* **THE PROBLEM**:
Please return the lines below verbatim, beginning at the one that has "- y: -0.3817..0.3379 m" and stopping after the one that has "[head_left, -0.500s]", and add no other lines.

* **DATA EXCERPT**:

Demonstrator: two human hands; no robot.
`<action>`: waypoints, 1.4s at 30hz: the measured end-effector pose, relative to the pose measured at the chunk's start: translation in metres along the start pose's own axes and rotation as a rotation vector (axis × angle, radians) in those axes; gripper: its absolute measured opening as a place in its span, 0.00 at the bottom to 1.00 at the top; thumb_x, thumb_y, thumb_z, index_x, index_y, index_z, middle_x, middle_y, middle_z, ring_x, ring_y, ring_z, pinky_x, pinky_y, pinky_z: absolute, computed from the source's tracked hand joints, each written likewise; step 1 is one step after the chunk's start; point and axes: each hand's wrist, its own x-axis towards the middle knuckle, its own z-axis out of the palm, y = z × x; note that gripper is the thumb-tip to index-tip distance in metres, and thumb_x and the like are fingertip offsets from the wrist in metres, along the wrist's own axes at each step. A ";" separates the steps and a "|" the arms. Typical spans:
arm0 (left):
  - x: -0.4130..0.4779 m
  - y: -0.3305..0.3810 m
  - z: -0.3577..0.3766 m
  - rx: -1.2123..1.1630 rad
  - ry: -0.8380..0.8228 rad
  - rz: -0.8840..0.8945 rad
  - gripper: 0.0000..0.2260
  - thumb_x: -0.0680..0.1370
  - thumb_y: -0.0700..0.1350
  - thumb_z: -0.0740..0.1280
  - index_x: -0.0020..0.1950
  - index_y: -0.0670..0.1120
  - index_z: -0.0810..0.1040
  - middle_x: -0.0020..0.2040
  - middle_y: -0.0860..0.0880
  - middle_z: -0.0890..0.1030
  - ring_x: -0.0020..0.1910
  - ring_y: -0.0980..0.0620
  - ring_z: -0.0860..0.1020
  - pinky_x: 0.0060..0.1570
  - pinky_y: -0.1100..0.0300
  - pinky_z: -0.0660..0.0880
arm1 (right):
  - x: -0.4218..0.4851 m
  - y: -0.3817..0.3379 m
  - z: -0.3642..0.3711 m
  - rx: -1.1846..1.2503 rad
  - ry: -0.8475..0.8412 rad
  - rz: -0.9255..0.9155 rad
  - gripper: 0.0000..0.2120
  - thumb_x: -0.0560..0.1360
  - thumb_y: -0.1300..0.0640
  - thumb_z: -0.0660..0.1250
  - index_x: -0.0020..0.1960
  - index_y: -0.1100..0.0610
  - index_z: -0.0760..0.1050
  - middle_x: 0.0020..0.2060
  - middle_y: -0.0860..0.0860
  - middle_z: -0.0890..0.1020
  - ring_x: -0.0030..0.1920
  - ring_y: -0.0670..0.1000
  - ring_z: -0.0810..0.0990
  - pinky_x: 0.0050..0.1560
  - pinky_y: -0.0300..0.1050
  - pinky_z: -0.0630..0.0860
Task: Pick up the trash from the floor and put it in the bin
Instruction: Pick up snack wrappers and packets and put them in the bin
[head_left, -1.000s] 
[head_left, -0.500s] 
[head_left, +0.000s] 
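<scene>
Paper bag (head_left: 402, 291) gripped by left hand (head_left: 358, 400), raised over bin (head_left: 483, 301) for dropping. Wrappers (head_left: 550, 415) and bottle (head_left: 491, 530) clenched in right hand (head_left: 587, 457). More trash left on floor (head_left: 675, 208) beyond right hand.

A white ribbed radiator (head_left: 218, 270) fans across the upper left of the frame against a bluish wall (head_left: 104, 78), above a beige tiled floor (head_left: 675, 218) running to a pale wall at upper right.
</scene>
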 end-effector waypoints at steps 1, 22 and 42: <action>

* **ANSWER SECTION**:
  - y: -0.3817..0.3379 m
  - z: -0.3642..0.3711 m
  - rx: -1.1846..1.2503 rad
  - ry: -0.8475..0.8412 rad
  - rz: -0.9255..0.9155 rad
  - gripper: 0.0000..0.2120
  - thumb_x: -0.0560..0.1360
  - thumb_y: -0.1300..0.0640
  - thumb_z: -0.0660..0.1250
  - index_x: -0.0020..0.1960
  - index_y: -0.1100..0.0610
  - index_z: -0.0760..0.1050
  - middle_x: 0.0020..0.2060
  - middle_y: -0.0860..0.0860
  - middle_z: -0.0890..0.1020
  - ring_x: -0.0030..0.1920
  - ring_y: -0.0670..0.1000
  - ring_z: -0.0810..0.0990
  - pinky_x: 0.0050..0.1560
  - pinky_y: -0.0300..0.1050
  - pinky_z: -0.0630..0.0860
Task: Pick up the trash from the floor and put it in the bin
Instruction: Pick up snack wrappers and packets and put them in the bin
[head_left, -1.000s] 
[head_left, -0.500s] 

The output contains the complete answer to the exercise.